I sometimes aim for aligning AI with an abstract notion of human values, defined in a way that coincides with my own preferred understanding of the term.
Or sometimes, one meta-level farther up: an abstract notion of human values according to humans' own aggregated understanding, bootstrapped in a dynamic whose starting point was close to my own best understanding of the terms.
Aligned values that should be used for optimization, even if they can be defined by something like extrapolated volition, are not tractable (ready for immediate use), so an AGI can't be aligned in this sense directly. Optimization to any other values, or to an even slightly imperfect approximation of these values, is the essence of AI risk, so an aligned AGI needs to avoid hard optimization altogether until such time that aligned values become tractable (which might never actually happen).
Instead, AGI must be aligned in the sense of aspiring to attain aligned values (or at least to cooperate with their instillment) and in the sense of not causing problems and hopefully being beneficial in the meantime. AGI alignment is not about alignment of values in the present, it's about creating conditions for eventual alignment of values in the distant future.

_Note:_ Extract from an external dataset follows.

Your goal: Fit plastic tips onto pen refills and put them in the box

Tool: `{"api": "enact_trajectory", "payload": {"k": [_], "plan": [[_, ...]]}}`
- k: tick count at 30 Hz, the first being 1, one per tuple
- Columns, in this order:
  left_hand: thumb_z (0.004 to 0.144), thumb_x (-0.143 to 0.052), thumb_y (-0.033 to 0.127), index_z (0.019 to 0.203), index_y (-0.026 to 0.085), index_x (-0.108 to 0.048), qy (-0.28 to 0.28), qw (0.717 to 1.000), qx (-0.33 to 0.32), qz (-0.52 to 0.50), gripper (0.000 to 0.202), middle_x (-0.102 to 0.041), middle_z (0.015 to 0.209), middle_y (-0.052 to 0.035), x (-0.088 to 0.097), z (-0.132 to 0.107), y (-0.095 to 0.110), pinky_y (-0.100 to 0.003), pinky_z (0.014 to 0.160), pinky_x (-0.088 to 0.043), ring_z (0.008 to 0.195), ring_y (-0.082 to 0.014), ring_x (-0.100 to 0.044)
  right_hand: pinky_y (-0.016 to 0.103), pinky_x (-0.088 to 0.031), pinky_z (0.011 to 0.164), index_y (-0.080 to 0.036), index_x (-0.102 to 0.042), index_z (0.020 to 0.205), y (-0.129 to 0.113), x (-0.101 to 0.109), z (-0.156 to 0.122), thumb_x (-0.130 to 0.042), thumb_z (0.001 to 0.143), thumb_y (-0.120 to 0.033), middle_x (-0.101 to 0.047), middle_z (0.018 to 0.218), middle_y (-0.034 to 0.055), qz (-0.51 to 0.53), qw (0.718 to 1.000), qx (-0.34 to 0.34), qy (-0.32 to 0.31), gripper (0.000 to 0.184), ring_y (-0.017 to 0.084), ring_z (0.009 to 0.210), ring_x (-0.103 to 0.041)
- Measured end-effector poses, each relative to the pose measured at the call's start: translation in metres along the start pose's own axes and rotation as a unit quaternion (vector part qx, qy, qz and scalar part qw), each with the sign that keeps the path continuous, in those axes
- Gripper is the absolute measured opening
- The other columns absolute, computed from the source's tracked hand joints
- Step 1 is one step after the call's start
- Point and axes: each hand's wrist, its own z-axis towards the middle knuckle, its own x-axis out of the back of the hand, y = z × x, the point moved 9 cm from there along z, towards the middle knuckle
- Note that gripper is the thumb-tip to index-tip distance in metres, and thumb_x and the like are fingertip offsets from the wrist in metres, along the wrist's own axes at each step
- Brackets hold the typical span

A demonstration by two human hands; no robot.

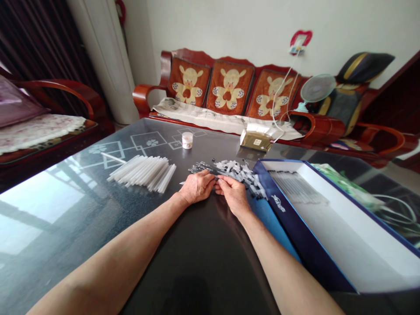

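My left hand [197, 187] and my right hand [233, 192] rest close together on the dark glass table [197, 262], fingers curled. Both pinch at a thin piece at the near edge of a heap of small clear and dark plastic parts [234, 171]; what exactly sits between the fingers is too small to name. A thin pale tube end pokes out left of my left hand. To the left lies a neat row of several translucent white tubes [142, 171]. A blue-sided open box [328, 218] with a white inside lies at the right, holding a few clear tubes.
A small white jar [187, 140] and a tan carton [256, 140] stand farther back on the table. A red wooden sofa [229, 87] with cushions, a small fan [317, 88] and cables lie beyond. An armchair stands at the left.
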Motion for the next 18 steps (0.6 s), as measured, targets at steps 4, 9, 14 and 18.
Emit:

AGI alignment is not about alignment of values in the present, it's about creating conditions for eventual alignment of values in the distant future.
What should these values in the distant future be? That's my question here.
The most naive possible answer is that by law any future AI should be designed to be part of human society.
You are completely correct. That is indeed the most naive possible answer. And also the most X, for various values of X, none of them being good things for an answer to be.
Irrespective of technical questions, what values would you align an AGI with?
Or can you point me to works of alignment researchers that to some extent formulate these values?